O quereres
“Não amem os caminhos do mundo. Não amem as delícias do mundo. O amor pelo mundo faz escorrer de nós nosso amor pelo Pai. Praticamente tudo que acontece no mundo — querer tudo do seu jeito, querer tudo para si mesmo, querer parecer importante — não tem nada a ver com o Pai. Isso só nos distancia dele. O mundo e seus quereres passam, mas aquele que faz o que o Pai quer permanecerá para a eternidade.”

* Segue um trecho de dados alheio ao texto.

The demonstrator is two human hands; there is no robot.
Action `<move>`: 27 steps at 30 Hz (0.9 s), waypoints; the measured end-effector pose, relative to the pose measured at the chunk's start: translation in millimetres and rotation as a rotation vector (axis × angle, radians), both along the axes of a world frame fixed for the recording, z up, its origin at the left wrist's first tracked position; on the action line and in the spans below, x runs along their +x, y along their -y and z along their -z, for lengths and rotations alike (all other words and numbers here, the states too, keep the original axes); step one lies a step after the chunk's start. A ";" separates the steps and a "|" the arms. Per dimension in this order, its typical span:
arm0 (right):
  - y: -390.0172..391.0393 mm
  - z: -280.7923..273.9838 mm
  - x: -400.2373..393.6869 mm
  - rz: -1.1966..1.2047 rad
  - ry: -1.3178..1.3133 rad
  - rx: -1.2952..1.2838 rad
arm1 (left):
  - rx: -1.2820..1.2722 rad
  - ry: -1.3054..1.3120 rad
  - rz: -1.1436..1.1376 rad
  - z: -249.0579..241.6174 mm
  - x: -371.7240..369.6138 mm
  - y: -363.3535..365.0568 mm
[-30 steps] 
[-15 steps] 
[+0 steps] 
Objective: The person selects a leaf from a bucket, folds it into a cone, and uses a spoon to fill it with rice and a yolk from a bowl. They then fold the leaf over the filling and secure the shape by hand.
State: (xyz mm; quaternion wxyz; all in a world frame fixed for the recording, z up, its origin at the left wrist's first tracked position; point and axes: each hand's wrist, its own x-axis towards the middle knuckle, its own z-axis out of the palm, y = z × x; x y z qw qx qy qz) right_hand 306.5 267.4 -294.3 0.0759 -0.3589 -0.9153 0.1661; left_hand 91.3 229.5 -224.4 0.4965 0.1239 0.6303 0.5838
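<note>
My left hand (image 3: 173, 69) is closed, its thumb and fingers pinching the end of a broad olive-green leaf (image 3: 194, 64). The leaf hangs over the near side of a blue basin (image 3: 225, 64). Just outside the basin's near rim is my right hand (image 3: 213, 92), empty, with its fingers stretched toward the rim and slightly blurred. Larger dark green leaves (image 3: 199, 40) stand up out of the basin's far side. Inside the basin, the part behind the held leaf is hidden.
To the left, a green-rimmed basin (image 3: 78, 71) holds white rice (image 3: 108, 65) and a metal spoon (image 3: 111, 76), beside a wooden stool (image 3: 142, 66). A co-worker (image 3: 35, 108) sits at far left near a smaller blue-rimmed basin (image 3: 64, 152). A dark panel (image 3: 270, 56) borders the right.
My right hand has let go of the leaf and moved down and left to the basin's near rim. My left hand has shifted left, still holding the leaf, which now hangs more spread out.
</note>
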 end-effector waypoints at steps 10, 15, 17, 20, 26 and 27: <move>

Esta é uma tradução minha da passagem de 1 João 2.15-17 a partir da paráfrase The Message, que eu li por acaso, para conhecer esta versão.
Sabendo mais ou menos de cor este trecho desde pequeno, sempre foi um grande mistério para mim o que eram essas tais concupiscência de que a versão Almeida fala, concupiscência da carne, a concupiscência dos olhos e a soberba da vida. A NVI traz outra visão: cobiça da carne, cobiça dos olhos e ostentação dos bens.
Na The Message Eugene Peterson oferece esta interpretação dos três quereres: querer tudo do seu jeito, querer tudo para si mesmo, querer parecer importante.
Depois que li esta última versão, fiquei com esses quereres na cabeça. Que me lembra “o quereres”, do Caetano:
O quereres e o estares sempre a fim,
Do que em mim é em ti tão desigual…Faz-me querer-te bem;
Querer-te mal:Bem a ti, mal ao quereres assim:
Infinitivamente impessoal;
E eu querendo querer-te sem ter fim!E querendo-te,
Aprender o total…Do querer que há;
E do que não há em mim!
Tudo isso, ficou rodando na minha cabeça, lembrando-me que a mensagem do evangelho é uma mensagem que põe fim ao infinito quereres cobiçoso do ser humano. Não ao querer que nos leva pra frente, o querer o bem do próximo, o querer um mundo mais justo. Não ao “só quero aquilo que não é meu”, do Manifesto Antropófago, de Oswald de Andrade. Não…
O amor pelo Pai põe fim ao quereres que faz uma pessoa se virar contra a outra. Ao querer tudo do seu jeito, sem saber negociar para encontrar o bem para o coletivo, usando todo poder que estiver à mão para fazer seu querer realizar-se. O querer tudo para si, mesmo quando vê o outro em extrema necessidade. O querer parecer importante, justamente porque sabe que não é.
Importante é aquele que ama ao Pai. E quem ama ao Pai ama as pessoas. E quem ama as pessoas não se conforma em vê-las sendo oprimidas sem fazer nada. Este pode olhar para a eternidade com esperança.